Dalam ajaran Islam, peran suami sebagai penjamin nafkah dipandang sebagai kewajiban yang sangat mulia dan dihormati. Ditegaskan dalam Al-Qur'an Surah An-Nisa ayat 34:
"Laki-laki itu adalah pemimpin bagi kaum wanita, oleh karena Allah telah melebihkan sebagian mereka (laki-laki) atas sebagian yang lain (wanita), dan karena mereka (laki-laki) telah menafkahkan sebagian dari harta mereka."
Suami bertanggung jawab untuk memastikan keluarga mendapatkan kebutuhan pokok seperti makanan, pakaian, dan tempat tinggal. Ini sejalan dengan peran suami sebagai kepala keluarga yang bertanggung jawab. Melalui upaya pencarian nafkahnya, suami diharapkan dapat menciptakan lingkungan yang stabil dan aman bagi istri serta anak-anaknya, memungkinkan mereka untuk berkembang secara holistik.

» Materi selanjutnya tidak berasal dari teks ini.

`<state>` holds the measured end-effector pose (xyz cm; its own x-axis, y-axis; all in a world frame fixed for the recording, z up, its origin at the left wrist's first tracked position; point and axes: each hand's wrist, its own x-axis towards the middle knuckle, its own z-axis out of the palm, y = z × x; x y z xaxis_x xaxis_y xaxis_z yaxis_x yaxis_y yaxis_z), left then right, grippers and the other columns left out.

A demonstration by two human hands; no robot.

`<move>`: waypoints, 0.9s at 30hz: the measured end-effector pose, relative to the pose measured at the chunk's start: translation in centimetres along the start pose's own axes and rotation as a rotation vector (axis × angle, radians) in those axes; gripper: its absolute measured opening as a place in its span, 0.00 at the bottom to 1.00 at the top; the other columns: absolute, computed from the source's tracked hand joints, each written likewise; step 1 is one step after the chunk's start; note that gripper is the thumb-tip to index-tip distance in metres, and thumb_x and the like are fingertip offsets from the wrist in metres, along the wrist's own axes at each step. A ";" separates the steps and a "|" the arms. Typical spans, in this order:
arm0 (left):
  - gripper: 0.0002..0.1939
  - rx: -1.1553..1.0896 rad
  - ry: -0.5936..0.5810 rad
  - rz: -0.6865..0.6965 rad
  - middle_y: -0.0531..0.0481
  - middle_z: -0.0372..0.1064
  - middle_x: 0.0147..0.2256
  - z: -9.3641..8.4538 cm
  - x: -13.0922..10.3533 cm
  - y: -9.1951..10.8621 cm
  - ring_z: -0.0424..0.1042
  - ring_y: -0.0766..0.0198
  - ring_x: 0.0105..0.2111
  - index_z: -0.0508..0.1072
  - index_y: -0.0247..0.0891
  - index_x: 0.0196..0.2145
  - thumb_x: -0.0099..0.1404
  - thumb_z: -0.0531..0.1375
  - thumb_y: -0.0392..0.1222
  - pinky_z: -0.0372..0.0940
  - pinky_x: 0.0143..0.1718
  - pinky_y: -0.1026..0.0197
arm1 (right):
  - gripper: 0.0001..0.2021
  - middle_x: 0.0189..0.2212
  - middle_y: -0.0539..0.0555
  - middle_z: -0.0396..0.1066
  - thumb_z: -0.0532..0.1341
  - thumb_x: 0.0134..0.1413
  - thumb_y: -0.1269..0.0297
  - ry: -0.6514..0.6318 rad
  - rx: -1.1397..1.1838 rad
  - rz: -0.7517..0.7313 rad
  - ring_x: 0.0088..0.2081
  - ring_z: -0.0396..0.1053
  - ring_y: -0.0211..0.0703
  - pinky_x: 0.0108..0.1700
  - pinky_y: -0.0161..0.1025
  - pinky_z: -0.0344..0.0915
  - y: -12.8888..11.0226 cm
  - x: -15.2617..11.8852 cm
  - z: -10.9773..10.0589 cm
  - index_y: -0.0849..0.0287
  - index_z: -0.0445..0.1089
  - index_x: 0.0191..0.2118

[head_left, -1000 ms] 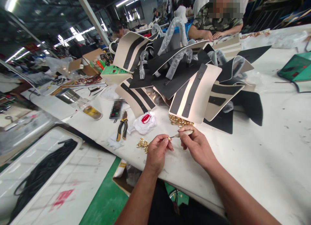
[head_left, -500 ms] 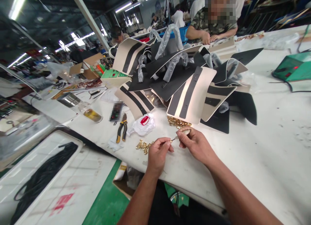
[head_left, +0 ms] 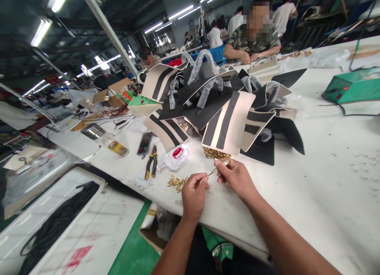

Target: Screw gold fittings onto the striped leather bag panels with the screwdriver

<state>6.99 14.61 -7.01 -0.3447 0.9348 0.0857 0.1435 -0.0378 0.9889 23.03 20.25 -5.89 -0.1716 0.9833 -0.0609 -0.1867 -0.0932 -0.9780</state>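
My right hand (head_left: pixel 234 176) is closed round the pale handle of a small screwdriver-like tool (head_left: pixel 225 162), whose thin metal shaft points left. At its tip, my left hand (head_left: pixel 194 194) pinches something too small to make out. Just left of that hand lies a little heap of gold metal fittings (head_left: pixel 175 182) on the white table. A larger gold pile (head_left: pixel 214 153) sits beyond my right hand, partly under a beige panel with dark stripes (head_left: pixel 230 122).
Black and beige bag pieces (head_left: pixel 204 105) are heaped across the table (head_left: pixel 320 180). Pliers (head_left: pixel 151 164), a white plastic bundle (head_left: pixel 175 158) and a glass bottle (head_left: pixel 117 147) stand or lie left. A green box (head_left: pixel 353 87) is at right. Across the table, a person (head_left: pixel 252 41) works.
The whole view has tilted upward and shifted a little, so the scene sits lower. Both hands keep nearly the same hold, close together at the tool.
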 end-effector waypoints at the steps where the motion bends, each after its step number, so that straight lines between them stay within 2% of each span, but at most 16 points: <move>1: 0.07 0.021 0.026 0.031 0.50 0.80 0.31 -0.1 -0.2 0.3 0.75 0.62 0.27 0.85 0.41 0.38 0.64 0.70 0.45 0.69 0.33 0.62 | 0.28 0.23 0.49 0.72 0.70 0.55 0.34 -0.021 0.031 -0.005 0.23 0.71 0.41 0.27 0.37 0.67 -0.1 -0.1 0.1 0.58 0.73 0.35; 5: 0.06 0.101 0.059 0.100 0.50 0.80 0.31 -1.5 -0.6 1.1 0.73 0.63 0.25 0.85 0.42 0.38 0.65 0.69 0.44 0.69 0.31 0.61 | 0.26 0.28 0.51 0.76 0.69 0.58 0.38 -0.136 0.033 -0.015 0.31 0.76 0.44 0.31 0.38 0.72 -0.6 -0.6 0.1 0.59 0.75 0.45; 9: 0.06 0.151 0.039 0.066 0.51 0.78 0.28 -3.6 -0.6 1.4 0.71 0.64 0.23 0.86 0.42 0.37 0.63 0.69 0.43 0.67 0.28 0.62 | 0.23 0.33 0.56 0.79 0.69 0.60 0.41 -0.298 -0.010 -0.008 0.39 0.80 0.50 0.35 0.40 0.74 -0.8 -1.1 0.3 0.59 0.77 0.44; 11: 0.05 0.172 0.030 0.087 0.51 0.79 0.29 -4.6 -0.5 1.4 0.72 0.63 0.23 0.86 0.43 0.37 0.63 0.69 0.42 0.67 0.28 0.61 | 0.23 0.33 0.56 0.79 0.70 0.58 0.40 -0.320 -0.003 0.021 0.38 0.81 0.51 0.34 0.39 0.72 -0.8 -1.2 0.6 0.59 0.77 0.41; 13: 0.05 0.207 0.042 0.158 0.49 0.81 0.33 -5.5 -0.4 1.4 0.75 0.61 0.27 0.87 0.44 0.37 0.63 0.70 0.41 0.69 0.33 0.60 | 0.25 0.30 0.55 0.79 0.71 0.56 0.39 -0.258 0.021 0.063 0.32 0.80 0.48 0.31 0.38 0.70 -0.6 -1.2 0.8 0.60 0.77 0.38; 15: 0.04 0.266 0.084 0.249 0.48 0.83 0.36 -6.5 -0.2 1.2 0.78 0.57 0.34 0.87 0.45 0.36 0.65 0.69 0.40 0.70 0.37 0.59 | 0.26 0.28 0.53 0.77 0.72 0.54 0.38 -0.133 0.067 0.082 0.27 0.77 0.44 0.29 0.37 0.68 -0.3 -0.9 0.8 0.60 0.77 0.37; 18: 0.05 0.423 0.163 0.345 0.48 0.83 0.38 -8.2 0.3 0.4 0.78 0.54 0.38 0.86 0.47 0.36 0.67 0.68 0.41 0.67 0.37 0.58 | 0.24 0.28 0.52 0.76 0.74 0.53 0.40 0.032 0.142 0.072 0.27 0.74 0.42 0.28 0.36 0.67 0.1 -0.5 0.5 0.59 0.78 0.38; 20: 0.04 0.514 0.178 0.376 0.48 0.83 0.38 -9.2 0.7 -0.5 0.77 0.53 0.39 0.86 0.48 0.37 0.67 0.68 0.41 0.67 0.39 0.56 | 0.23 0.29 0.52 0.77 0.74 0.53 0.41 0.060 0.162 0.078 0.27 0.74 0.41 0.27 0.36 0.67 0.3 -0.3 0.2 0.58 0.79 0.39; 23: 0.04 0.568 0.151 0.400 0.47 0.84 0.38 -10.2 1.1 -1.7 0.76 0.49 0.42 0.86 0.49 0.38 0.66 0.70 0.40 0.67 0.48 0.51 | 0.23 0.29 0.52 0.76 0.74 0.54 0.42 0.052 0.163 0.090 0.27 0.73 0.41 0.27 0.36 0.67 0.5 -0.1 0.2 0.59 0.79 0.39; 27: 0.06 0.678 0.139 0.470 0.45 0.84 0.42 -10.3 1.5 -2.1 0.75 0.46 0.46 0.85 0.48 0.41 0.67 0.69 0.40 0.67 0.52 0.48 | 0.22 0.28 0.52 0.75 0.75 0.55 0.43 0.105 0.214 0.083 0.25 0.70 0.39 0.26 0.35 0.65 0.4 0.2 0.1 0.59 0.79 0.38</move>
<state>-3.39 12.43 -7.75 -0.2147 0.8210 0.5291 0.8123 -0.1507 0.5634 22.83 20.35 -6.30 -0.0952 0.9807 -0.1707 -0.3783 -0.1943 -0.9051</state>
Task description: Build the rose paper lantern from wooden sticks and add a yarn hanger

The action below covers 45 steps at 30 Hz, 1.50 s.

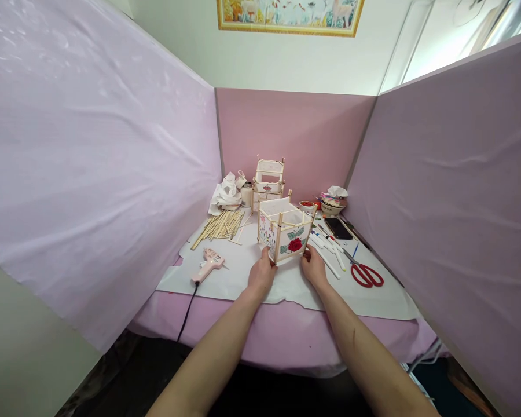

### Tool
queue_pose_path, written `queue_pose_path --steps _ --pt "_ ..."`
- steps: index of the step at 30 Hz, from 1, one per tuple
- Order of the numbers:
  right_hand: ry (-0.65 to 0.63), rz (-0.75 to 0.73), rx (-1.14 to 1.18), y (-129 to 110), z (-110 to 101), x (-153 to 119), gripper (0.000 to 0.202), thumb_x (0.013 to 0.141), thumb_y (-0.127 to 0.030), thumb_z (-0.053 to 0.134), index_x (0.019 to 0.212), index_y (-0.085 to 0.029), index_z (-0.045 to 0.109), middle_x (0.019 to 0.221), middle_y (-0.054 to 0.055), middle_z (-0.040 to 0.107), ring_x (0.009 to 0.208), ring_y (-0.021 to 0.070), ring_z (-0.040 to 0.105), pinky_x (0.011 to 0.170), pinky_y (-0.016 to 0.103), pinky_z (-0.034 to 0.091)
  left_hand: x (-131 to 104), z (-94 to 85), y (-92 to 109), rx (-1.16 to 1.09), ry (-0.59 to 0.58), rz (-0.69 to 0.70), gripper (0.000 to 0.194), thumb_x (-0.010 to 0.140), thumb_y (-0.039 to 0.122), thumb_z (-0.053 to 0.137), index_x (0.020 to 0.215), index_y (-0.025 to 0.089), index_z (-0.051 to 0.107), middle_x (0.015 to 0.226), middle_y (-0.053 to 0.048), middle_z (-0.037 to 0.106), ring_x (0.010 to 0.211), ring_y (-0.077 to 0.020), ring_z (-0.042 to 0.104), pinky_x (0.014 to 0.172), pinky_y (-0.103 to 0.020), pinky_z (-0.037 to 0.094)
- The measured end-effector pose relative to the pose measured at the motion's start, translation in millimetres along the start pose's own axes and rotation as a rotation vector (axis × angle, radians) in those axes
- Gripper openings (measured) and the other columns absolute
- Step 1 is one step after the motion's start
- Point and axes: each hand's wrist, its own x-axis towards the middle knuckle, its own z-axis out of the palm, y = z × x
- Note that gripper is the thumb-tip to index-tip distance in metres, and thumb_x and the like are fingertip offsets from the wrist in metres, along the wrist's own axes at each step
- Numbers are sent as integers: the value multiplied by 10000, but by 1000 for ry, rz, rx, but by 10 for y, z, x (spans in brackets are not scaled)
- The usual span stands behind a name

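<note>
Between my two hands is a small open-topped box (292,234) framed with thin wooden sticks, its white panels decorated with a red rose, green leaves and small flowers. My left hand (263,271) grips its lower left side, fingers closed on the bottom edge. At the lower right corner, my right hand (314,265) also holds it, fingers bent around the edge. The box is turned with a corner toward me. Behind it stands a taller stick-framed structure (270,168) with white panels.
Wooden sticks (221,225) lie in a pile at left, near a pink hot glue gun (208,265) with a black cord. On the right are white markers (326,248), red-handled scissors (367,275), a black phone (338,228) and a filled bowl (333,205). Crumpled white material (226,194) sits back left.
</note>
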Motion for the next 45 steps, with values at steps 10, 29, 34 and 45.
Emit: queue_pose_path --steps 10,29,34,45 --pt "9 -14 33 34 20 7 385 758 -203 464 1132 -234 547 914 34 690 815 202 631 754 317 459 20 -69 -16 89 -2 -26 587 820 192 529 1362 220 305 956 -75 695 887 -246 630 695 -291 379" --pt "-35 -44 85 89 39 15 283 757 -194 475 1016 -241 579 883 14 690 792 186 624 763 318 460 128 -111 -171 68 99 -56 455 814 147 479 1262 206 423 946 -65 683 867 -240 622 705 -312 409" --pt "-44 -23 37 69 27 11 364 737 -178 525 1097 -233 542 892 21 687 798 186 625 747 309 458 138 -105 -194 29 105 -21 529 790 156 522 1301 206 392 1025 -69 670 894 -221 620 737 -305 421" --pt "6 -59 55 16 11 5 298 770 -202 535 1066 -225 560 894 23 698 821 190 627 759 317 440 192 -88 -161 -65 135 6 459 821 167 524 1268 234 447 919 -37 689 827 -200 630 724 -291 427"
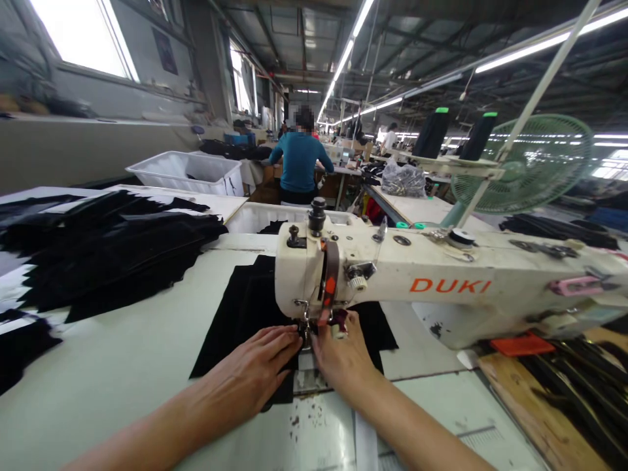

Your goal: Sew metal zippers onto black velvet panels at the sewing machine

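Observation:
Black fabric pieces (240, 314) lie under the head of a white sewing machine (383, 268) marked DUKI. My left hand (262, 363) rests flat on the fabric left of the needle (307, 333), fingers stretched toward it and fingertips close to the presser foot. On the needle's other side, my right hand (346, 350) is curled, its thumb by the presser foot. The machine head partly covers its fingers, so what they grip is hidden. More black fabric (385, 327) shows behind my right hand.
Stacked black fabric (122, 248) lies on the table's left. A white bin (186, 171) stands beyond it. A person in a teal top (300, 163) sits ahead, facing away. Thread cones (432, 134) and a green fan (524, 163) are right. A wooden board (534, 412) lies front right.

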Action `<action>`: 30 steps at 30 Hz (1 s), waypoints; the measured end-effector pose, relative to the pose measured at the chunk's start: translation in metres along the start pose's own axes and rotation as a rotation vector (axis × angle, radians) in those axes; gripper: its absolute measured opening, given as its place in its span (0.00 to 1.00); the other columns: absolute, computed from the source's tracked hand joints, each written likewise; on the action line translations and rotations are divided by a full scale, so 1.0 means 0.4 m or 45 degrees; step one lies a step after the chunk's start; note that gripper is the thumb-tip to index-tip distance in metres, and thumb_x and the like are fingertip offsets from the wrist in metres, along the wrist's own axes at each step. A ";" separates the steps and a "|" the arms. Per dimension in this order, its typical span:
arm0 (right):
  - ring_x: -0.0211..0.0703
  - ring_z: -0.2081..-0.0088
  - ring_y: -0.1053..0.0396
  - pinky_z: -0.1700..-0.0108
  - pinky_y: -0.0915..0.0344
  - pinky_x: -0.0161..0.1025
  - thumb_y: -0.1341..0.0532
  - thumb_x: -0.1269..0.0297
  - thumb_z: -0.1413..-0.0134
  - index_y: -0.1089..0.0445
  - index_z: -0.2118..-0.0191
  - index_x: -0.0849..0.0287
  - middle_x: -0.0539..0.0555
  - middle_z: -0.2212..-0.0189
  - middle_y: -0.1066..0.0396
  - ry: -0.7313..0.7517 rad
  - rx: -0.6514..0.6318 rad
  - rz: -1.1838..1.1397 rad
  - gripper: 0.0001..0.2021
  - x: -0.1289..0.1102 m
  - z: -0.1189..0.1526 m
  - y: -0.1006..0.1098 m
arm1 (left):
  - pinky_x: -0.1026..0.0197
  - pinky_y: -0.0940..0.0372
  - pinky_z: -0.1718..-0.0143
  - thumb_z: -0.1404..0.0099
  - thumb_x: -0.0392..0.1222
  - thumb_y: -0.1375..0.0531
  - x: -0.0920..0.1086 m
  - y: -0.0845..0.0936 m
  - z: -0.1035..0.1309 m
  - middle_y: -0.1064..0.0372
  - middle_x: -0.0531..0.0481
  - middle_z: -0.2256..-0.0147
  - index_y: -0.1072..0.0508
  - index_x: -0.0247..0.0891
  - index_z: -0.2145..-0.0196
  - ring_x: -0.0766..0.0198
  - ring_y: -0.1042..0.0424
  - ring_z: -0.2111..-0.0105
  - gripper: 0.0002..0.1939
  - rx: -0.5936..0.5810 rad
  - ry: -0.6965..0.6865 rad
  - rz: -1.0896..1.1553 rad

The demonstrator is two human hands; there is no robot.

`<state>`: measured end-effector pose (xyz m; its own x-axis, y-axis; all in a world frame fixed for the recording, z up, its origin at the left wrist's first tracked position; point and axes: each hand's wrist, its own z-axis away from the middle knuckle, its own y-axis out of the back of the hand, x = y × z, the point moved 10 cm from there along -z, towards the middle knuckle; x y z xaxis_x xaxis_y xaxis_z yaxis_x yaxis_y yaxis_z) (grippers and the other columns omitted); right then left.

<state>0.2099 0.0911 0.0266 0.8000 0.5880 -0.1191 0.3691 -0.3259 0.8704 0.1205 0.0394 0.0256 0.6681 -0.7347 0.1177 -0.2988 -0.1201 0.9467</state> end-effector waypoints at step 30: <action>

Tanggung jawab suami sebagai pencari nafkah juga menunjukkan prinsip kesetaraan dalam Islam. Meskipun suami memiliki peran utama dalam menafkahi keluarga, istri tetap memiliki hak untuk berkontribusi dalam penghasilan keluarga jika diperlukan. Dalam Islam, istri diberikan kebebasan untuk bekerja dan menggunakan penghasilannya sesuai kebutuhan pribadi atau keluarga.
Meskipun demikian, hal ini tidak mengurangi tanggung jawab utama suami sebagai pencari nafkah. Dengan demikian, peran suami dalam menyediakan nafkah dalam Islam tidak hanya berkaitan dengan aspek materi, tetapi juga tentang memberikan perlindungan, dukungan, dan kesejahteraan bagi keluarga secara menyeluruh.
Hak istri terhadap nafkah dan perlindungan ekonomi dijamin sebagai bagian dari tugas yang harus dilakukan oleh suami. Dalam ajaran Islam, nafkah meliputi penyediaan segala kebutuhan esensial istri dan keluarga, termasuk pangan, pakaian, dan tempat tinggal, sesuai yang diatur dalam Al-Qur'an dan hadis Rasulullah sebagai salah satu tanggung jawab yang harus dipenuhi oleh suami. Perlindungan ekonomi ini mencakup pembayaran mahar dan hak-hak lain yang menjadi hak istri dalam ikatan pernikahan. Prinsip ini menegaskan bahwa suami bertanggung jawab untuk memberikan perlindungan finansial kepada istri sebagai tanda penghormatan dan kesetaraan dalam pernikahan.
Selain itu, ajaran Islam menegaskan bahwa hak istri terhadap nafkah harus dipastikan secara adil dan tidak boleh diabaikan oleh suami. Hal ini menggarisbawahi pentingnya kesetaraan dan keseimbangan dalam hubungan suami-istri. Suami memiliki tanggung jawab untuk memenuhi kewajiban ekonominya dengan penuh rasa tanggung jawab dan keadilan, sebagaimana yang ditegaskan dalam Al-Qur'an dan sunnah. Dengan menjamin hak istri atas nafkah dan perlindungan ekonomi, Islam membentuk fondasi yang kuat untuk kelangsungan harmoni dan keberlanjutan dalam keluarga.
Sebagaimana dalam Hadis Riwayat Bukhari dan Muslim:
Dari Abu Hurairah radhiyallahu 'anhu, Rasulullah shallallahu 'alaihi wa sallam bersabda, "Seorang yang berkewajiban memberi nafkah kepada orang yang bergantung padanya hendaklah dia memberi nafkah kepada mereka dengan cara yang pantas."
Tanggung jawab keluarga dalam menjamin kebutuhan ekonomi tercukupi adalah bagian penting dari pembangunan fondasi yang kuat bagi keluarga. Ini menunjukkan pentingnya kerjasama antara suami dan istri dalam memastikan kebutuhan ekonomi keluarga terpenuhi dengan penuh tanggung jawab dan kesadaran.
Prinsip kesetaraan dalam Islam menuntut keluarga untuk menjaga keseimbangan dalam berkontribusi demi mencapai tujuan tersebut, sehingga semua anggota keluarga dapat hidup dengan layak dan bermartabat. Oleh karena itu, memastikan kebutuhan ekonomi tercukupi bukan hanya menjadi kewajiban individu, tetapi juga merupakan komitmen bersama keluarga untuk menciptakan lingkungan yang sejahtera dan harmonis.